The client may specify an ad hoc set of data to query against, which requires a new vector store each time the data set changes. Good performance is essential; delays of several minutes while creating a new vector store results in a poor user experience.
We have found that calling vectorStores.fileBatches.createAndPoll() generally has poor performance. Even when called with just a handful of files, latency is always at least 3-5 seconds and sometimes up to 2 minutes for no apparent reason.
On the other hand, when specifying a set of fileIds when calling threads.create(), performance is much better. I have called this with over 100 fileIds successfully in around 1 second.

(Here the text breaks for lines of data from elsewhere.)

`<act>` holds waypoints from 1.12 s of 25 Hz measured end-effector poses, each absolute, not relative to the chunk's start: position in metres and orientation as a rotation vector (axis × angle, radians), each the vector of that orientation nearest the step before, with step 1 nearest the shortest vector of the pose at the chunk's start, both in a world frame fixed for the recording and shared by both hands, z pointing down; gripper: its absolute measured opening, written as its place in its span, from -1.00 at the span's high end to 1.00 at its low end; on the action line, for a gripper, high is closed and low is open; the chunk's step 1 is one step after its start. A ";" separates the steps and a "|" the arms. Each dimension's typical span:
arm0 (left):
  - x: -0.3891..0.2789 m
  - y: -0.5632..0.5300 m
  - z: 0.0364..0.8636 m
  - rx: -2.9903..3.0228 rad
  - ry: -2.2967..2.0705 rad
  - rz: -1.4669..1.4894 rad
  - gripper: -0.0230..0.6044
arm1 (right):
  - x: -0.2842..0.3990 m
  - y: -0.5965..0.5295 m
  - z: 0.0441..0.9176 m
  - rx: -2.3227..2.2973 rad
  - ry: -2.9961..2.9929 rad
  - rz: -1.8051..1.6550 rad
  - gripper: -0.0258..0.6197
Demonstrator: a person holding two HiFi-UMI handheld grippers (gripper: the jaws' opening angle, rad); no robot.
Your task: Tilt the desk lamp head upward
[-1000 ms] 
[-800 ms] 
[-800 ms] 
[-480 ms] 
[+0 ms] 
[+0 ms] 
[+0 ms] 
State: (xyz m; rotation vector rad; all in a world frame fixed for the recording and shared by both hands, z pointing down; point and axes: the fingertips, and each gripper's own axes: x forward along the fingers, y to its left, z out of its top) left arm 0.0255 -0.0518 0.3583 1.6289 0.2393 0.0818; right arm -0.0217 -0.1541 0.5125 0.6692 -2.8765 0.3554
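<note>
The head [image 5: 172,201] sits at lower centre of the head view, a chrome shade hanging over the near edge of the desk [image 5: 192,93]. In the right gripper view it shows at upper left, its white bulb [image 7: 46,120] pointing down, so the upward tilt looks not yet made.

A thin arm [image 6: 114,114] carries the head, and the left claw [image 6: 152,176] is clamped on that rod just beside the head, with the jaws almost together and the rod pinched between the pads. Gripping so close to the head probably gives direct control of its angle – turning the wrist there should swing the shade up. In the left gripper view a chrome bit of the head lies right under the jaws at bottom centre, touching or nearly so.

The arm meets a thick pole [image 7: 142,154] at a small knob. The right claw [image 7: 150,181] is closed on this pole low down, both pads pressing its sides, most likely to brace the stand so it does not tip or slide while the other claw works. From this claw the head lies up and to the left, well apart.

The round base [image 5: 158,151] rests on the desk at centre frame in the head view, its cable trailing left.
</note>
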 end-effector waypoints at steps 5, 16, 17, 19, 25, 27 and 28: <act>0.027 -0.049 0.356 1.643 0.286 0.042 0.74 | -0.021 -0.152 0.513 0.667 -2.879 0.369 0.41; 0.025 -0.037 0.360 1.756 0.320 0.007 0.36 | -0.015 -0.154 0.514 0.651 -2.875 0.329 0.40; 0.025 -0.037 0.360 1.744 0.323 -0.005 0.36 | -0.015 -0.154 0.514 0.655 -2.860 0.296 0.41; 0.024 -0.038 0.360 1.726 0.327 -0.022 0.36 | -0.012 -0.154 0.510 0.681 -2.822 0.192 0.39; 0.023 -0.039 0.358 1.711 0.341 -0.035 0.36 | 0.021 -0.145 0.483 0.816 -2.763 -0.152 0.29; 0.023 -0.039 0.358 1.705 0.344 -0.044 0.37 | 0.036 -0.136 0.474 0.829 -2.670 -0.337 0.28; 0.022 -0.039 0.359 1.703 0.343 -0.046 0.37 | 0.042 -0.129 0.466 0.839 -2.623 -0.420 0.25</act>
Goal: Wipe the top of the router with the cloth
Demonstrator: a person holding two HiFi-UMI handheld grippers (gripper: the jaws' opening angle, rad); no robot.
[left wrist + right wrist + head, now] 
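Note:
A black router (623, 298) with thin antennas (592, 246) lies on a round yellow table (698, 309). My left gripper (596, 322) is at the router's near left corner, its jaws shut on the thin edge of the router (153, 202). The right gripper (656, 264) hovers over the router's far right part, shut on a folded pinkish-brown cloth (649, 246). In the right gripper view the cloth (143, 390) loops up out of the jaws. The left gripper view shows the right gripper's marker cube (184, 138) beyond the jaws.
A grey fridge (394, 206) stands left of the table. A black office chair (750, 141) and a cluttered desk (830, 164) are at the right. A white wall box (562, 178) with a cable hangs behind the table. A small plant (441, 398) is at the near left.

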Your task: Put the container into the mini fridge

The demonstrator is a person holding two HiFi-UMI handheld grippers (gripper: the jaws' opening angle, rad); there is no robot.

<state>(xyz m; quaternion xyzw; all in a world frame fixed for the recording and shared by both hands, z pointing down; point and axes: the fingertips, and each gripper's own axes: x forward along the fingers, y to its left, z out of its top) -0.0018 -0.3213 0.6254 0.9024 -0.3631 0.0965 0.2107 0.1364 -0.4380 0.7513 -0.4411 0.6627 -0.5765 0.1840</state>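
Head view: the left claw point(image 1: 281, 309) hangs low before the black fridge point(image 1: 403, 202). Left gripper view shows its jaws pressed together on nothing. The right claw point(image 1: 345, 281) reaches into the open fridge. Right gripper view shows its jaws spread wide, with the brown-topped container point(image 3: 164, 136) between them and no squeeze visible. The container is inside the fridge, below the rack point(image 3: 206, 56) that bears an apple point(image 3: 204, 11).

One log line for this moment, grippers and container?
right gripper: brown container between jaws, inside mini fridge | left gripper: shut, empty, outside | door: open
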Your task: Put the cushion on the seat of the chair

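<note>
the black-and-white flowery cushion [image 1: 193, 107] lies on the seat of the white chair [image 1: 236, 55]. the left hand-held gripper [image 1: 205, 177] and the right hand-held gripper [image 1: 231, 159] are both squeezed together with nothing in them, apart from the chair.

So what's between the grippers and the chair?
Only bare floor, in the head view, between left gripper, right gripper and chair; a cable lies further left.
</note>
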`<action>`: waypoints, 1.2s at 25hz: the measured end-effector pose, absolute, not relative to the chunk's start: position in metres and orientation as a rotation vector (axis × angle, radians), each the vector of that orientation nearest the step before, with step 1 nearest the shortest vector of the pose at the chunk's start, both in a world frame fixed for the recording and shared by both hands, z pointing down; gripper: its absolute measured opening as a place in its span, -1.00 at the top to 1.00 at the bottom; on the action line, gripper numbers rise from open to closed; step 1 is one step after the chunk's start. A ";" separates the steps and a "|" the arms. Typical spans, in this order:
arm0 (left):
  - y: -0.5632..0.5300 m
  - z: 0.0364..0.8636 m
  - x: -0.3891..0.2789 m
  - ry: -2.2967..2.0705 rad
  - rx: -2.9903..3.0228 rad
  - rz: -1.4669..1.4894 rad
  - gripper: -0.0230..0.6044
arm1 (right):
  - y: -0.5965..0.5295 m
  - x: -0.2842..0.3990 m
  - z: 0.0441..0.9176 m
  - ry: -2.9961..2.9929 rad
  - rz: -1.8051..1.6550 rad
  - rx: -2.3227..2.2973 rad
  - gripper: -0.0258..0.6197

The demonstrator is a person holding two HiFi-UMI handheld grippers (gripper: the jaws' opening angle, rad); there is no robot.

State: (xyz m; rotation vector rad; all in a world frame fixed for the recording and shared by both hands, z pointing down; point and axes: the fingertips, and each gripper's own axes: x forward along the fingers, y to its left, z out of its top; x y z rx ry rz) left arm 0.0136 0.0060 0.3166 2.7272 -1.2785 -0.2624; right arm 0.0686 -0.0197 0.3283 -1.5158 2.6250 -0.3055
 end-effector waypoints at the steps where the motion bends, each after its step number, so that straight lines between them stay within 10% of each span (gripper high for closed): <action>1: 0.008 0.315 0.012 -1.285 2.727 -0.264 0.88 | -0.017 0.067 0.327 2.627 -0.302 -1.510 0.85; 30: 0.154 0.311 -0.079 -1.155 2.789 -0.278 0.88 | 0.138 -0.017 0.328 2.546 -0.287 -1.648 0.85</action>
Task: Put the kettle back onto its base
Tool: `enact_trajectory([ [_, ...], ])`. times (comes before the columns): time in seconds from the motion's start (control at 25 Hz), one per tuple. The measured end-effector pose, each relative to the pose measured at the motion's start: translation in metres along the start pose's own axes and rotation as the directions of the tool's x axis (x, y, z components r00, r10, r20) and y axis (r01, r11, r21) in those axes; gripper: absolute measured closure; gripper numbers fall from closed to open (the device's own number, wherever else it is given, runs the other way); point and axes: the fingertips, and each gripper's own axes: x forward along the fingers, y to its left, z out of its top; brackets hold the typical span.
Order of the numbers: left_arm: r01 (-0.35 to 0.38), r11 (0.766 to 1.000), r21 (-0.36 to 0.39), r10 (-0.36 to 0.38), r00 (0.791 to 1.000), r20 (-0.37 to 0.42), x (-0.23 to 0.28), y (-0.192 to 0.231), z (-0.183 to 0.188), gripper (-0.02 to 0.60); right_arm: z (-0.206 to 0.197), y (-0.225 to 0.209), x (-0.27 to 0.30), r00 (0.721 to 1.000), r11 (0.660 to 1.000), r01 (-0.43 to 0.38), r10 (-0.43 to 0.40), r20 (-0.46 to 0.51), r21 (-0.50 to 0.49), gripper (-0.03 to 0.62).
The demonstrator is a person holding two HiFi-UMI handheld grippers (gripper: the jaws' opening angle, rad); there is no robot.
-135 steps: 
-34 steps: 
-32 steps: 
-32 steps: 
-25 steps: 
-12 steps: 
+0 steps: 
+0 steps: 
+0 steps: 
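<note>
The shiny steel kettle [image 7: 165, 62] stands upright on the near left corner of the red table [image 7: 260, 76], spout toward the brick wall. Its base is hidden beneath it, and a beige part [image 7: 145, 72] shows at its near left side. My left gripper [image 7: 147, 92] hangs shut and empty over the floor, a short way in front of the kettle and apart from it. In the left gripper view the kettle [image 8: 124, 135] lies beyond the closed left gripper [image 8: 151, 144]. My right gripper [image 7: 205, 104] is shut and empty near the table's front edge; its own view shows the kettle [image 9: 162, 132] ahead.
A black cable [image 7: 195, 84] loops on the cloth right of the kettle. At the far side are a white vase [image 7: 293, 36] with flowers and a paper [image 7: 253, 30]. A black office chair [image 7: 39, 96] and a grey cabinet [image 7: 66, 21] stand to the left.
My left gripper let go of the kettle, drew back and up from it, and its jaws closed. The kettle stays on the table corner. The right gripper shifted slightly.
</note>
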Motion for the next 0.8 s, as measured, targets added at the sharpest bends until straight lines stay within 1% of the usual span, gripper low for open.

Unfortunately, threads.create() does not seem to be reliable. There is a limit of 500 fileIds, and if I pass it a large number of larger files, many files fail, and sometimes the upload never finishes and the vector_store status remains ‘in_progress’ indefinitely. And there doesn’t seem to be a “poll” version of thread create that returns once the vector store is successfully created.
So here are my questions:
Why is the fileBatches.create() API so slow?
Is there a way to make threads.create() reliable?
Can files be added to the thread vector store incrementally while maintaining the performance advantage?
What, ultimately, is the preferred way of uploading a large number of files to a vector store in a performant manner?